DATA SUPPLIED =>

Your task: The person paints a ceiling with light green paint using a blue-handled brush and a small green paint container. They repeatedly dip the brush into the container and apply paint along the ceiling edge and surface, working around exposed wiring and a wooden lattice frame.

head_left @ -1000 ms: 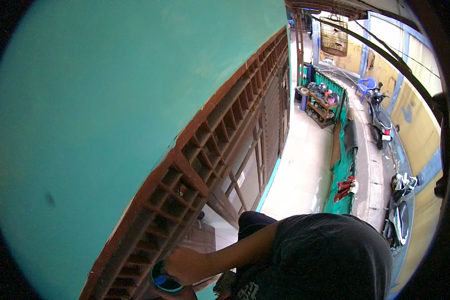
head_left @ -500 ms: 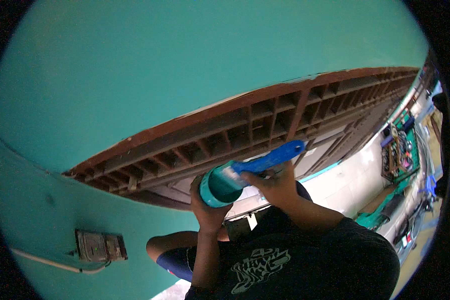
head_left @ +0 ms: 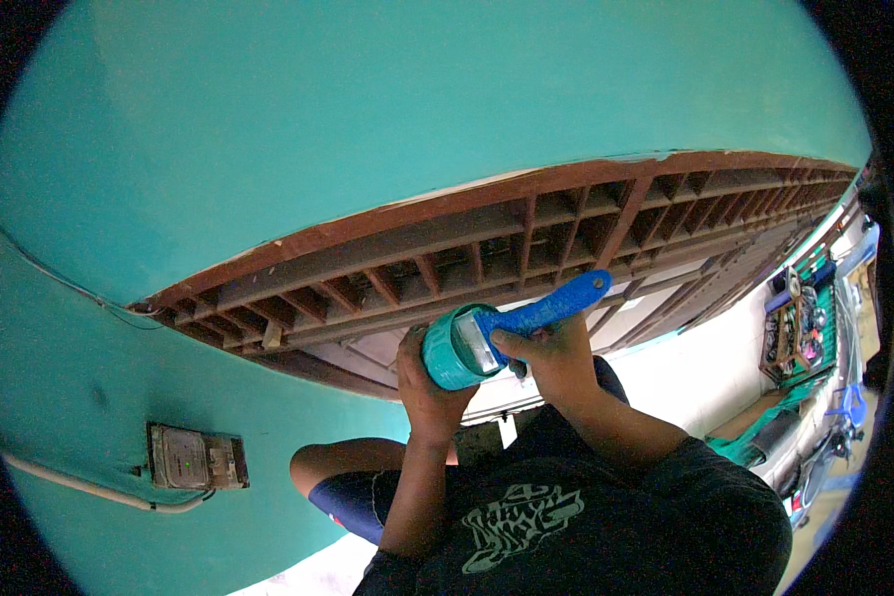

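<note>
My left hand point(head_left: 429, 397) is wrapped around a round container point(head_left: 450, 364) smeared with turquoise paint, its mouth tilted toward my right hand. In my right hand point(head_left: 554, 360) is a wide paintbrush point(head_left: 549, 308) with a blue handle that points up and to the right. The brush head lies at the mouth of the container, with its pale ferrule against the rim. Its bristles are mostly hidden inside. Just beyond both hands runs a brown wooden frame point(head_left: 377, 239) with slatted openings, set in the turquoise wall point(head_left: 447, 89).
A meter box point(head_left: 197, 457) with a pipe point(head_left: 79, 485) is fixed to the wall at the left, and a cable point(head_left: 60, 281) hangs above it. At the far right stand a rack of small items point(head_left: 793, 333) and a blue chair point(head_left: 848, 405). My bent leg point(head_left: 353, 472) is below.
Both hands have shifted slightly right with the container and brush. The container has turned, so less of its inside shows. The whole view has moved a little.
</note>
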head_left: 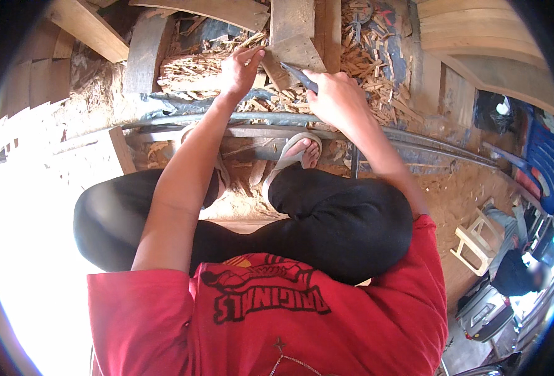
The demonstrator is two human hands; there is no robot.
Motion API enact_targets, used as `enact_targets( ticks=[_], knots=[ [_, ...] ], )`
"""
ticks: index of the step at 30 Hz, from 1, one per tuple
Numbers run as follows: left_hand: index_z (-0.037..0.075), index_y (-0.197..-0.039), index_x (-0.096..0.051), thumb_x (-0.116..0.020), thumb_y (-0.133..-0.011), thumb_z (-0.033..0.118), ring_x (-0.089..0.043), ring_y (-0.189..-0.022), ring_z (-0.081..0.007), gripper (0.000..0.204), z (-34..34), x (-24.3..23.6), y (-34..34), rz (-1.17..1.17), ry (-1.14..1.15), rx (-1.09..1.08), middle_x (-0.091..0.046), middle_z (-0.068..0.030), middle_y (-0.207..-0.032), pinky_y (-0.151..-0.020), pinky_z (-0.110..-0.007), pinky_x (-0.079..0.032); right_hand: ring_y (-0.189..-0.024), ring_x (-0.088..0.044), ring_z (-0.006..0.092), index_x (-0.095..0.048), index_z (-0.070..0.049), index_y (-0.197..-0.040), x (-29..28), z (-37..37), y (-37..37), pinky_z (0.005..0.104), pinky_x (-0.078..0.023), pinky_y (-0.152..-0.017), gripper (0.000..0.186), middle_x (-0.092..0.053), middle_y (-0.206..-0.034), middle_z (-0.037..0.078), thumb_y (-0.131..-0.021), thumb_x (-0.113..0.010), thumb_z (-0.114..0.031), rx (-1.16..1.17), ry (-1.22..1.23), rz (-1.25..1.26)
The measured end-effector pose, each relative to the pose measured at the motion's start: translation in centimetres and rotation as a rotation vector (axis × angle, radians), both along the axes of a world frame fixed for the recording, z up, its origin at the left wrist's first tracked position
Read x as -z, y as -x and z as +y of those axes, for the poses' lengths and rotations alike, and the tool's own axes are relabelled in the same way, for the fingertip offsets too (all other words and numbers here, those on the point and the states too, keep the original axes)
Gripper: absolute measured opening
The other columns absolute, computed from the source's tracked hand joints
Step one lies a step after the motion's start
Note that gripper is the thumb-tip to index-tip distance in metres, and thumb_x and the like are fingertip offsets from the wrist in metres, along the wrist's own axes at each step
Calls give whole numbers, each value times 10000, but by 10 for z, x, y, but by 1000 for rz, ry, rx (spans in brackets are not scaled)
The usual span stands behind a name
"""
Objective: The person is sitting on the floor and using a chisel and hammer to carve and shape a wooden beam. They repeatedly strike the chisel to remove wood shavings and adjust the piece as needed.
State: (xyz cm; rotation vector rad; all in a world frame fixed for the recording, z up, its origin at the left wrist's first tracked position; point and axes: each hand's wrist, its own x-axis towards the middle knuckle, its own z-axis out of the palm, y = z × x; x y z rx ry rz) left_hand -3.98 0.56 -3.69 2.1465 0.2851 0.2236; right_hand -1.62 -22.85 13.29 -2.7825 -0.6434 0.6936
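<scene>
I squat over a wooden piece [299,53] that stands among wood chips. My left hand [239,70] presses on the left side of that piece, fingers spread against it. My right hand [336,97] is closed around the handle of a dark-bladed tool [299,76], whose blade rests against the lower edge of the wood. My knees in black trousers and a sandalled foot [299,153] are below the hands.
Wood chips and shavings [371,59] cover the ground around the piece. Planks [145,53] and curved timbers [477,31] lie at the top. Metal pipes [414,141] run across. At right stand a blue plastic chair [549,156], a small wooden stool [474,241] and another person [518,266].
</scene>
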Motion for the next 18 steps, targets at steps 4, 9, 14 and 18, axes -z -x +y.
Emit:
enact_targets(
  ticks=[4, 9, 14, 18],
  knots=[
    [118, -1265, -841, -729, -1073, 384, -780, -1058, -356, 347, 3, 1, 1, 62, 2, 16, -803, -164, -1143, -933, -436, -598, -867, -794, 434, -735, -213, -1478, -8, 4, 2, 535, -641, -898, 487, -789, -900, 259, -994, -703, -251, 31, 38, 42],
    [82, -1231, -835, -751, -1066, 367, -809, -1097, -292, 340, 5, 1, 5, 44, -23, 45, -833, -153, -1150, -963, -416, -608, -912, -793, 431, -734, -260, -1478, -9, -11, 11, 538, -636, -916, 495, -805, -952, 234, -983, -726, -262, 50, 62, 17],
    [86, -1305, -728, -779, -1035, 404, -806, -877, -287, 419, -5, -8, 30, 153, -11, 158, -810, -161, -975, -875, -450, -622, -887, -793, 419, -749, -226, -1450, -4, -44, 9, 526, -641, -840, 473, -803, -962, 233, -981, -761, -283, 0, 58, -55],
    [167, -1547, -568, -835, -958, 508, -611, -1323, -414, 731, -14, -11, 38, -133, -272, 246, -643, -245, -1313, -1124, -550, -480, -803, -785, 393, -735, -202, -1464, 15, -72, 34, 486, -611, -754, 492, -770, -888, 240, -987, -784, -311, 273, -129, -70]
  ],
)
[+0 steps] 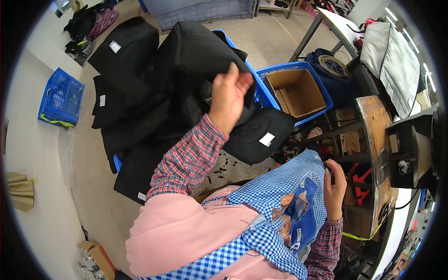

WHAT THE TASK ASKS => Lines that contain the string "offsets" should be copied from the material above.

SOLUTION TO THE PROBLEM =>
Read x as -z, y as -x and z as +y of those axes, for the poses' lengths and rotations alike, and the tool's own axes are relabelled in the same way, for the fingertip offsets too (all other words and numbers here, those on the point and the states too, keep the original axes)
Note that gripper is the thumb-tip to index-tip distance in metres, and thumb_x and the like are fingertip offsets from the wrist in metres, along the wrist's own axes at each step

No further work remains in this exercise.